Transcribe the listing below in full, keeping every line exactly as it is.
##############################
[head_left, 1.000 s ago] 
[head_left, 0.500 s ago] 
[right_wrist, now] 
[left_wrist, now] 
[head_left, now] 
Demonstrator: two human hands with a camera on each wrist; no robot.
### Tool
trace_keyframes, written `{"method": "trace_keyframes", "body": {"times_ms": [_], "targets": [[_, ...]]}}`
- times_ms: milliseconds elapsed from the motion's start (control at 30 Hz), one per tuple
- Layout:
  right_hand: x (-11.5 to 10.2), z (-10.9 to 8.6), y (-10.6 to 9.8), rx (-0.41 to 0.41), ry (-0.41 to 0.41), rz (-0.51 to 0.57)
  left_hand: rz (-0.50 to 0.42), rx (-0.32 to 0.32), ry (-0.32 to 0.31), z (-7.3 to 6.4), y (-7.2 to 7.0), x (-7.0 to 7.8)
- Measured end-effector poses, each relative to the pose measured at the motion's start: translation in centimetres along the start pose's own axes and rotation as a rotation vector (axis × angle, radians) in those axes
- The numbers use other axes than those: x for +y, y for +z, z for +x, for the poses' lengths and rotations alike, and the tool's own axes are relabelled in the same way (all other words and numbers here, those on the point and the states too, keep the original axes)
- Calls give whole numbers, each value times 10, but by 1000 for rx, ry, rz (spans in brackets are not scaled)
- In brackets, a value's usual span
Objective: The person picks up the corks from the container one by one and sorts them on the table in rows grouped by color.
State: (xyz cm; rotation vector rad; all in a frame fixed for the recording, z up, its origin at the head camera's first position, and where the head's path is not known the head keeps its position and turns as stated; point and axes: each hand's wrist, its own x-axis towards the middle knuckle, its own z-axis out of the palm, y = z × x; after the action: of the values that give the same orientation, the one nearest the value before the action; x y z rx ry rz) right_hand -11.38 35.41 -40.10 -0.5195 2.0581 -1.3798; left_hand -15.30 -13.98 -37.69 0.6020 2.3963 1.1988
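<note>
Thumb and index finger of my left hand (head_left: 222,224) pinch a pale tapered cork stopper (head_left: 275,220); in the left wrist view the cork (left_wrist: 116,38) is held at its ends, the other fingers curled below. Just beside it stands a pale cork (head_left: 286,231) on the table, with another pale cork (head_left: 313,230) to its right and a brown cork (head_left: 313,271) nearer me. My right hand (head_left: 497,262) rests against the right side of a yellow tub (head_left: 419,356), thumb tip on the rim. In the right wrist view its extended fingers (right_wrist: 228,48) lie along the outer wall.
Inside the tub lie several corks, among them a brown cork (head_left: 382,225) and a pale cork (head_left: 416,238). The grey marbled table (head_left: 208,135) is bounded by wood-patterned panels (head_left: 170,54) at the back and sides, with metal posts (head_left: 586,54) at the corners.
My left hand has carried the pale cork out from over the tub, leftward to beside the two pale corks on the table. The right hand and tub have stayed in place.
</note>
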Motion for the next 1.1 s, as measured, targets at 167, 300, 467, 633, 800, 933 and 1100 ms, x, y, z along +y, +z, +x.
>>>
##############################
Solution to this exercise:
[head_left, 1.000 s ago] 
[head_left, 0.500 s ago] 
[right_wrist, now] 
[left_wrist, now] 
[head_left, now] 
Demonstrator: two human hands with a camera on each wrist; no robot.
### Tool
trace_keyframes, written `{"method": "trace_keyframes", "body": {"times_ms": [_], "targets": [[_, ...]]}}`
- times_ms: milliseconds elapsed from the motion's start (control at 30 Hz), one per tuple
- Layout:
  right_hand: x (-11.5 to 10.2), z (-10.9 to 8.6), y (-10.6 to 9.8), rx (-0.41 to 0.41), ry (-0.41 to 0.41), rz (-0.51 to 0.57)
  left_hand: rz (-0.50 to 0.42), rx (-0.32 to 0.32), ry (-0.32 to 0.31), z (-7.3 to 6.4), y (-7.2 to 7.0), x (-7.0 to 7.8)
- Measured end-effector poses, each relative to the pose measured at the motion's start: translation in centimetres along the start pose's own axes and rotation as a rotation vector (axis × angle, radians) in those axes
- The numbers use other axes than those: x for +y, y for +z, z for +x, for the poses' lengths and rotations alike, and the tool's own axes are relabelled in the same way (all other words and numbers here, those on the point and the states too, keep the original axes)
- Calls give whole numbers, each value times 10, but by 1000 for rx, ry, rz (spans in brackets are not scaled)
- In brackets, a value's usual span
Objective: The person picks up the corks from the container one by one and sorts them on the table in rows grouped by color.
State: (xyz cm; rotation vector rad; all in a frame fixed for the recording, z up, its origin at the head camera's first position, and where the head's path is not known the head keeps its position and turns as stated; point and axes: each hand's wrist, its own x-axis towards the middle knuckle, its own z-axis out of the palm, y = z × x; after the action: of the values that give the same orientation, the one nearest the value before the action; x y z rx ry rz) right_hand -11.38 35.41 -40.10 -0.5195 2.0581 -1.3798; left_hand -15.30 -13.98 -37.69 0.6020 2.3963 1.1988
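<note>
Thumb and index finger of my left hand (head_left: 222,224) pinch a pale tapered cork stopper (head_left: 275,220); in the left wrist view the cork (left_wrist: 116,38) is held at its ends, the other fingers curled below. Just beside it stands a pale cork (head_left: 286,231) on the table, with another pale cork (head_left: 313,230) to its right and a brown cork (head_left: 313,271) nearer me. My right hand (head_left: 497,262) rests against the right side of a yellow tub (head_left: 419,356), thumb tip on the rim. In the right wrist view its extended fingers (right_wrist: 228,48) lie along the outer wall.
Inside the tub lie several corks, among them a brown cork (head_left: 382,225) and a pale cork (head_left: 416,238). The grey marbled table (head_left: 208,135) is bounded by wood-patterned panels (head_left: 170,54) at the back and sides, with metal posts (head_left: 586,54) at the corners.
My left hand has carried the pale cork out from over the tub, leftward to beside the two pale corks on the table. The right hand and tub have stayed in place.
</note>
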Motion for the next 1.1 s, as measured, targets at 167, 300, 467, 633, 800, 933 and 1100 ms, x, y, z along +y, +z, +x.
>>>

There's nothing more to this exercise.